— Data —
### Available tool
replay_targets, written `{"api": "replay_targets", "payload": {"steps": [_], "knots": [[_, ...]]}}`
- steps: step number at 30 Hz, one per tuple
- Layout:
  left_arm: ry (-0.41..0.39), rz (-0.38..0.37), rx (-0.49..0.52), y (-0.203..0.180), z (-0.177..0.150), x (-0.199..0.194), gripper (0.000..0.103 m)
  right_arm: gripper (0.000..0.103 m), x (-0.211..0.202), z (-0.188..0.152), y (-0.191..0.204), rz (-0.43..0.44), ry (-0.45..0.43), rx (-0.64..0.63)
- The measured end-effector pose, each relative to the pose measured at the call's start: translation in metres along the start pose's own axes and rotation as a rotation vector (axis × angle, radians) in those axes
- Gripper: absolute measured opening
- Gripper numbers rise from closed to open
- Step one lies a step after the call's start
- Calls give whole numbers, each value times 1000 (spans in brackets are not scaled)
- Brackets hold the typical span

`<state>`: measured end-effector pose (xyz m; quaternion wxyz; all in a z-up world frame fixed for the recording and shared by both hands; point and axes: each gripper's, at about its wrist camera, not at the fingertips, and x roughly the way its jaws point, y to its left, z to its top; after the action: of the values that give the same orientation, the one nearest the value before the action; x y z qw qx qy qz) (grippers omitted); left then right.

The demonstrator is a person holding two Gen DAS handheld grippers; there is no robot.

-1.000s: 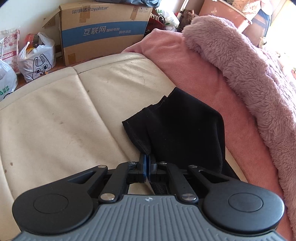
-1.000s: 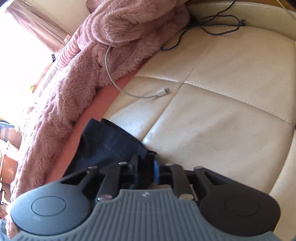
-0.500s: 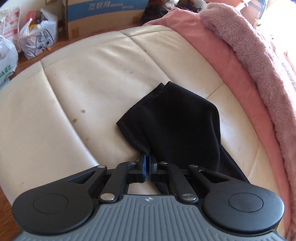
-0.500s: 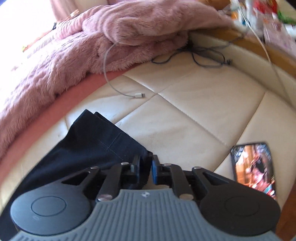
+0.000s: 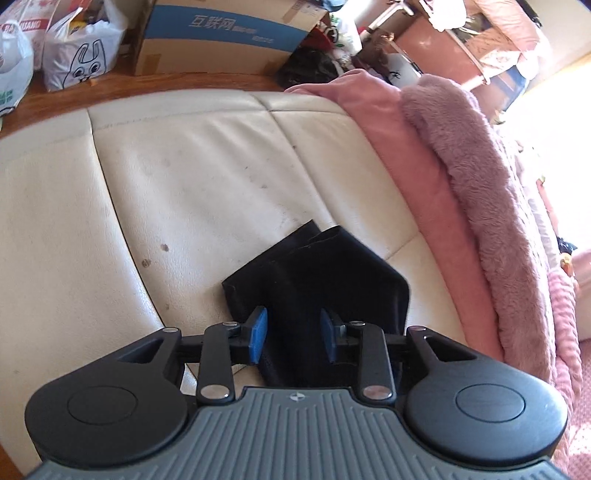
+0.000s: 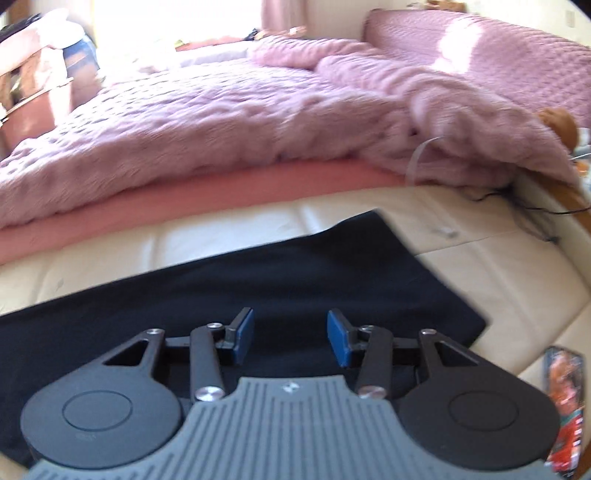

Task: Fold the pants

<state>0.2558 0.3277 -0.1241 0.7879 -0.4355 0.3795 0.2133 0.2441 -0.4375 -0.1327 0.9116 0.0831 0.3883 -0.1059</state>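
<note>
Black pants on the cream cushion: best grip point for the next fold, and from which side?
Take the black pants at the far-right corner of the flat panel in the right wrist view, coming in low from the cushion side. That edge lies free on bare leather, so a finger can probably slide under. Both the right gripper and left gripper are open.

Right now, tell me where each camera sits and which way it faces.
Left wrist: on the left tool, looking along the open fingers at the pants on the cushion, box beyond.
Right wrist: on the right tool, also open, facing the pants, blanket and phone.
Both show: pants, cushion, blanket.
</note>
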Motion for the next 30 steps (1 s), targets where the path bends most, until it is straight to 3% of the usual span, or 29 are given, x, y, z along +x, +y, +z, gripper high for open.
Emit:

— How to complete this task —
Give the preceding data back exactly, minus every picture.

— Answer section —
### Available tool
replay_targets, written `{"api": "replay_targets", "payload": {"steps": [_], "knots": [[_, ...]]}}`
- steps: step number at 30 Hz, one per tuple
- Layout:
  left_arm: ry (-0.41..0.39), rz (-0.38..0.37), rx (-0.49..0.52), y (-0.203..0.180), z (-0.177..0.150), x (-0.199..0.194), gripper (0.000..0.103 m)
  right_arm: gripper (0.000..0.103 m), x (-0.211..0.202), z (-0.188..0.152), y (-0.191..0.204), rz (-0.43..0.44), ry (-0.45..0.43), rx (-0.64..0.63)
- The measured end-effector pose, each relative to the pose measured at the call's start: translation in metres along the start pose's own axes and rotation as a rotation vector (axis × angle, radians) in those axes
- Gripper: absolute measured opening
- Gripper numbers rise from closed to open
- Step one lies a step after the call's start
- Calls give whole numbers, each value times 1000 (spans in brackets are not scaled)
- Brackets hold the typical span

`<state>`: measured end-effector pose (xyz m; quaternion wxyz; all in a z-up world frame fixed for the recording and shared by both hands; point and axes: each gripper's, at about its wrist camera, not at the fingertips, and x roughly the way its jaws point, y to its left, z to its top; after the action: of the values that give the same orientation, the one nearest the value before the action; x y z qw qx qy qz) (grippers omitted); left then right.

The demonstrator is a person holding two Gen DAS handheld grippers; there is no robot.

-1.000s: 
-1.000s: 
-0.500s: 
-0.500s: 
+0.000s: 
+0.000s: 

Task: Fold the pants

<state>0.2558 0.3277 -0.1241 0.7879 -0.4355 0.3795 0.2133 0.2441 -0.4375 -0.1327 0.9116 0.0831 0.3883 -0.1059</state>
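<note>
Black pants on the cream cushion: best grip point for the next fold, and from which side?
Take the black pants at the far-right corner of the flat panel in the right wrist view, coming in low from the cushion side. That edge lies free on bare leather, so a finger can probably slide under. Both the right gripper and left gripper are open.

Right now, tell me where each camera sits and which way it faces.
Left wrist: on the left tool, looking along the open fingers at the pants on the cushion, box beyond.
Right wrist: on the right tool, also open, facing the pants, blanket and phone.
Both show: pants, cushion, blanket.
</note>
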Motion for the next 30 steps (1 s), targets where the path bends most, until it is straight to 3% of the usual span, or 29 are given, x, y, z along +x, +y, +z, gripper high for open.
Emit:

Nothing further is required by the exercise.